From a27a77c61196288a160ea65489bfeeb89559d9d2 Mon Sep 17 00:00:00 2001
From: hjulienn <hanna.julienne@pasteur.fr>
Date: Thu, 7 Nov 2024 11:30:06 +0100
Subject: [PATCH] raising an error when column names are not unique in summary
 statistics headers

---
 jass_preprocessing/__main__.py |  2 +-
 jass_preprocessing/map_gwas.py | 10 ++++++----
 2 files changed, 7 insertions(+), 5 deletions(-)

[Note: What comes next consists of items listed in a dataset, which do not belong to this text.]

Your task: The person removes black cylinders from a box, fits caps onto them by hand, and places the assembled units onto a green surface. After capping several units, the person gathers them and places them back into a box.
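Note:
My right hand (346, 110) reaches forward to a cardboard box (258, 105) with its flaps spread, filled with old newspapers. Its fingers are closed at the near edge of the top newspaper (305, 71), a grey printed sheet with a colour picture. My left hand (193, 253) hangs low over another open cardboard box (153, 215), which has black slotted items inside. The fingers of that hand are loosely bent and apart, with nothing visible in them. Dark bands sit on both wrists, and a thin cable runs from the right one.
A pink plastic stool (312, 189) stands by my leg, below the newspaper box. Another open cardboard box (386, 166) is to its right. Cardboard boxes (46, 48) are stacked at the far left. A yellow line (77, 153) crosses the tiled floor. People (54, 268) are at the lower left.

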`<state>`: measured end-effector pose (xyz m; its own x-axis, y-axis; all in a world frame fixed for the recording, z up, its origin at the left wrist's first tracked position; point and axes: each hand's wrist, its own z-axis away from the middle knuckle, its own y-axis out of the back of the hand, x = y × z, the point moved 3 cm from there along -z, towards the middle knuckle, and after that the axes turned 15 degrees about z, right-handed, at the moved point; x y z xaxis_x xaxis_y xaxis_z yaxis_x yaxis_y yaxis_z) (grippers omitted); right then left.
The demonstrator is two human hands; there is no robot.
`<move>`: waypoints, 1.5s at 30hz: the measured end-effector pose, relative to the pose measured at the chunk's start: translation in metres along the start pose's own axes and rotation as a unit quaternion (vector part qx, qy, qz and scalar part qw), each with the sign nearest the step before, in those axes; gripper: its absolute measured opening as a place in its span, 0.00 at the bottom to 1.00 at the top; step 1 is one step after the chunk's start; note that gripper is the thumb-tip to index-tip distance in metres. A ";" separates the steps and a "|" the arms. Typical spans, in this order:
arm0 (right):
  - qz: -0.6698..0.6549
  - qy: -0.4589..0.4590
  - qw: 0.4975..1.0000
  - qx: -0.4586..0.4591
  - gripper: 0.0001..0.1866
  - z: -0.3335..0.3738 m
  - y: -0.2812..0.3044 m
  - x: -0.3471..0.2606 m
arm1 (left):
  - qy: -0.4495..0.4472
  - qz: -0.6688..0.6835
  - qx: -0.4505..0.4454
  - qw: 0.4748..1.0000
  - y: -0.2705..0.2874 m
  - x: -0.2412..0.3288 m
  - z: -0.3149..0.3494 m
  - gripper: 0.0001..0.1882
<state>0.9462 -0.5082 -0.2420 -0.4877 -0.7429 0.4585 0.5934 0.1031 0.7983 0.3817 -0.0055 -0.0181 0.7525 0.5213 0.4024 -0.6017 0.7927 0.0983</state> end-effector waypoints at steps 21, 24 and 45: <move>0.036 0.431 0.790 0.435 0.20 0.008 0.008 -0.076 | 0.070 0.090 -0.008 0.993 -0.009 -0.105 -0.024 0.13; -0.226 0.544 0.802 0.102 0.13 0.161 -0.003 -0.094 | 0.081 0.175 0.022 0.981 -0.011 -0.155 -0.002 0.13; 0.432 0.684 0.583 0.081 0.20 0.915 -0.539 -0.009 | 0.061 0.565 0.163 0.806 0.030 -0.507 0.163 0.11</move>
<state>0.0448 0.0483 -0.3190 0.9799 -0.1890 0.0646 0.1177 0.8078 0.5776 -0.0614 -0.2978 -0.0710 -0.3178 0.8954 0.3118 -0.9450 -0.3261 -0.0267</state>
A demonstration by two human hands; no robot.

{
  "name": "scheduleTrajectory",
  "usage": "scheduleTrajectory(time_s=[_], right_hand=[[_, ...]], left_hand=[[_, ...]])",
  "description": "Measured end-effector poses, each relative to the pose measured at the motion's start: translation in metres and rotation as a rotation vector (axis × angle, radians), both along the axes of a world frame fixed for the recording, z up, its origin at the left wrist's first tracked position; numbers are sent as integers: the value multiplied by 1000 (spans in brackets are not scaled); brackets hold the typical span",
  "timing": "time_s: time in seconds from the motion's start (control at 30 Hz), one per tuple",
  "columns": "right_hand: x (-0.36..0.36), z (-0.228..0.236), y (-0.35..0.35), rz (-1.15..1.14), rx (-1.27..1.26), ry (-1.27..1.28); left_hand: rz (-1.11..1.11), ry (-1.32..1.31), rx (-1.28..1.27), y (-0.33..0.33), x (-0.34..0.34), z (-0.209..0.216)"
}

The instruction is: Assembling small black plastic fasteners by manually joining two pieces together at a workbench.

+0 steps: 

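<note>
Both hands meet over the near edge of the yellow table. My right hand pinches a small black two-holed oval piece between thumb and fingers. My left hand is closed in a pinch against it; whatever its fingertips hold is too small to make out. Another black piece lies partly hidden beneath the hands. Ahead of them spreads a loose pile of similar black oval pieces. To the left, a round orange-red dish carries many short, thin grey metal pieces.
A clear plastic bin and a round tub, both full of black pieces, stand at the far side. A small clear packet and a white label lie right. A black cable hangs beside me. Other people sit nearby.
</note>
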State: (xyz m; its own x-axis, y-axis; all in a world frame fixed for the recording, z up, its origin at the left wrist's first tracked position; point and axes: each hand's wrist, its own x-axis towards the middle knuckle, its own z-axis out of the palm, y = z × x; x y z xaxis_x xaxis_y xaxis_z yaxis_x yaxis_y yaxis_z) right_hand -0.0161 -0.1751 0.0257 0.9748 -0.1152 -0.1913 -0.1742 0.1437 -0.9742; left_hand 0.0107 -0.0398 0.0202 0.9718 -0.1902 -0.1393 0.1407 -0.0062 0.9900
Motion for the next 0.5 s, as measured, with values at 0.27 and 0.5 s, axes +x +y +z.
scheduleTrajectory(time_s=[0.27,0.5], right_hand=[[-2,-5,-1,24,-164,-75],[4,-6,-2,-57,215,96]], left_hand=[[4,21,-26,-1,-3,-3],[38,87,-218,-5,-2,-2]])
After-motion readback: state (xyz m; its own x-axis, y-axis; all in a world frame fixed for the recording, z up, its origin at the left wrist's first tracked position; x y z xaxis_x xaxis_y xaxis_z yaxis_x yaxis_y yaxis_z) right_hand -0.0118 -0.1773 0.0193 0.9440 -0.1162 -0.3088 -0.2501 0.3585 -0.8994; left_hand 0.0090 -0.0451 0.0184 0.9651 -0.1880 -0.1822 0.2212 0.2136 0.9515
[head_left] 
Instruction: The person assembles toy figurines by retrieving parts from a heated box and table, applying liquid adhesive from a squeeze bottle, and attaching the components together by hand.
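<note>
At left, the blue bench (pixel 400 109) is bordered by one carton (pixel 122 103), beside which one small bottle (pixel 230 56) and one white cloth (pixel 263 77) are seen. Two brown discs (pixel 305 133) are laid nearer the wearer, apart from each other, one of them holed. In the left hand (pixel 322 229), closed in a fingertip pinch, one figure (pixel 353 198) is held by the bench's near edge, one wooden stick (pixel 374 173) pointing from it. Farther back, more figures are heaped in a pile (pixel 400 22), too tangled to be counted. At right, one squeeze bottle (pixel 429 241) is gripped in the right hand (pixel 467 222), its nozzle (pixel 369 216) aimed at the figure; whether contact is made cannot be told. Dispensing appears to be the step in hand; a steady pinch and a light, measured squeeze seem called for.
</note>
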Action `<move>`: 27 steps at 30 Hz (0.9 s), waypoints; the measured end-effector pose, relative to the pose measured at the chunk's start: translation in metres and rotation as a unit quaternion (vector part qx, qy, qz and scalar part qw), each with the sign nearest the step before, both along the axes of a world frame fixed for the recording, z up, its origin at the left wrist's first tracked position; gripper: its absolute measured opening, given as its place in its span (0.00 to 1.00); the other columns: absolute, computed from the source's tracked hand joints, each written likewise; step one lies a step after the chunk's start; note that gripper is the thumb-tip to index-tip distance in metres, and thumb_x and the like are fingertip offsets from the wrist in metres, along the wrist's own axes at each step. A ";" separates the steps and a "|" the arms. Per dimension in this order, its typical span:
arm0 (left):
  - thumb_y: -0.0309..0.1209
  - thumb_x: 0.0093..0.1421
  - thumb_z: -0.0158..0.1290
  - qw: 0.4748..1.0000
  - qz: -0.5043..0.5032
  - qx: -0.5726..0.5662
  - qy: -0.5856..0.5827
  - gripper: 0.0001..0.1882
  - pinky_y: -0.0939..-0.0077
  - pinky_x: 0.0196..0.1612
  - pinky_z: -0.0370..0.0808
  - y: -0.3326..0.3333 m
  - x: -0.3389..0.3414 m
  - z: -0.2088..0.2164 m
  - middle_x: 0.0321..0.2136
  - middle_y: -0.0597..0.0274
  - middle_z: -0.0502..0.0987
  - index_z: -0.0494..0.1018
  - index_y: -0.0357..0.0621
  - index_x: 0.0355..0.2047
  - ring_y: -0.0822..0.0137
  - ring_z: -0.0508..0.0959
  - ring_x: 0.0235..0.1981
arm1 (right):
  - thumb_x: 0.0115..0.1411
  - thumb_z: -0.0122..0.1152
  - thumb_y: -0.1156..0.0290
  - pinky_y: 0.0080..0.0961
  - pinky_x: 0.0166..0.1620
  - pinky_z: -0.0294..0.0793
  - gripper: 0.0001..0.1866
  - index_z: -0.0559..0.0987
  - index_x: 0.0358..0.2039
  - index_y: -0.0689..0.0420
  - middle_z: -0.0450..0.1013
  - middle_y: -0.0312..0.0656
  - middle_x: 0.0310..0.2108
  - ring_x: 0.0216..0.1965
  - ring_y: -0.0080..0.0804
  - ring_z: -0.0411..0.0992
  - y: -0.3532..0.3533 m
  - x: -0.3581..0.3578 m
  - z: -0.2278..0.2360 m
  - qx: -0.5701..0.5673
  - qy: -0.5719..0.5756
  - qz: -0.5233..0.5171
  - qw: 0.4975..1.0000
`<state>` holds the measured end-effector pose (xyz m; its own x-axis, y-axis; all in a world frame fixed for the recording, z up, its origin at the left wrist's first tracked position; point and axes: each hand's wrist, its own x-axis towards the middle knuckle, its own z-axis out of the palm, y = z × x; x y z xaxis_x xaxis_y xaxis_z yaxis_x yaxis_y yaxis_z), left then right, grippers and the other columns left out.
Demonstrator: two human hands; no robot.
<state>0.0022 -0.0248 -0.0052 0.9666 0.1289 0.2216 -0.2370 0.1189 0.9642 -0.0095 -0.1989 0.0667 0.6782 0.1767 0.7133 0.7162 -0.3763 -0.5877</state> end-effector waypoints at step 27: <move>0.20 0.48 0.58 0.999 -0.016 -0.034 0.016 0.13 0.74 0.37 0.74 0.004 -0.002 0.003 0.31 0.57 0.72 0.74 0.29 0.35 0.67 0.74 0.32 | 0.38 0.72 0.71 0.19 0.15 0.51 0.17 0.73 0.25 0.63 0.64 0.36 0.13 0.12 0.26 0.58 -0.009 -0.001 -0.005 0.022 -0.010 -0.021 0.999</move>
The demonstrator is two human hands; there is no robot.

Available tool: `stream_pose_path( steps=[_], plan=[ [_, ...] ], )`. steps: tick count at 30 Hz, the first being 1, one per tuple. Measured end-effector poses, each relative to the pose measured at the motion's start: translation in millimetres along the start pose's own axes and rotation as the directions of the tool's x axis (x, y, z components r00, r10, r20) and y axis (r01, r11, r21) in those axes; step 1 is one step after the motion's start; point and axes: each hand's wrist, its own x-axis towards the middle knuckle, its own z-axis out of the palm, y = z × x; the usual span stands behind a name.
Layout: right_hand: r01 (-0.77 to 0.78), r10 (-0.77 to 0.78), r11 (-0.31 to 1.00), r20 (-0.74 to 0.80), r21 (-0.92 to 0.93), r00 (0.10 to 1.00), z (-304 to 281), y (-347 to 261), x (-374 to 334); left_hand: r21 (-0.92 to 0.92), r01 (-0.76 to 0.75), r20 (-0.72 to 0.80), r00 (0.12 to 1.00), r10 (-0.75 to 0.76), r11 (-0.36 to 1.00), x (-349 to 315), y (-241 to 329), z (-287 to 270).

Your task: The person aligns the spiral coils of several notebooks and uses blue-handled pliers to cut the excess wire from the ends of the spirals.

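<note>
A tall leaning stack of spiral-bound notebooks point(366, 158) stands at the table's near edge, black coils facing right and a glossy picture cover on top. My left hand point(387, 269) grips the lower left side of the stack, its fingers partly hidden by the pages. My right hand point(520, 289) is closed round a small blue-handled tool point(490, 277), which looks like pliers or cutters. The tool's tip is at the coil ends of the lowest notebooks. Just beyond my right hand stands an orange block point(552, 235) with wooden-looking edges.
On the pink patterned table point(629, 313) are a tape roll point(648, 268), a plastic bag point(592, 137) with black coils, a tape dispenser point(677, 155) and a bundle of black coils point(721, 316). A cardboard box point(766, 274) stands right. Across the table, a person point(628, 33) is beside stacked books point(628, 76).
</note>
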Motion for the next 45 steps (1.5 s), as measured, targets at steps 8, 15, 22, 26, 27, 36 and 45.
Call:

diff --git a/jass_preprocessing/__main__.py b/jass_preprocessing/__main__.py
index 870babb..9743f78 100644
--- a/jass_preprocessing/__main__.py
+++ b/jass_preprocessing/__main__.py
@@ -71,7 +71,7 @@ def add_preprocessing_argument():
     parser = argparse.ArgumentParser()
     parser.add_argument('--gwas-info', required=True, help= "Path to the file describing the format of the individual GWASs files with correct header")
     #parser.add_argument('--gwas-filename', required=True, help= "Name of the raw GWAS file to standardize")
-    parser.add_argument('--ref-path', required=True, help= "reference panel location (used to determine which snp to impute)")
+    parser.add_argument('--ref-path', required=True, help= "reference panel location (notably used to harmonize reference and alternative allele accross SNPs")
     parser.add_argument('--input-folder', required=True, help= "Path to the folder containing the Raw GWASs summary statistic files, must end by '/'")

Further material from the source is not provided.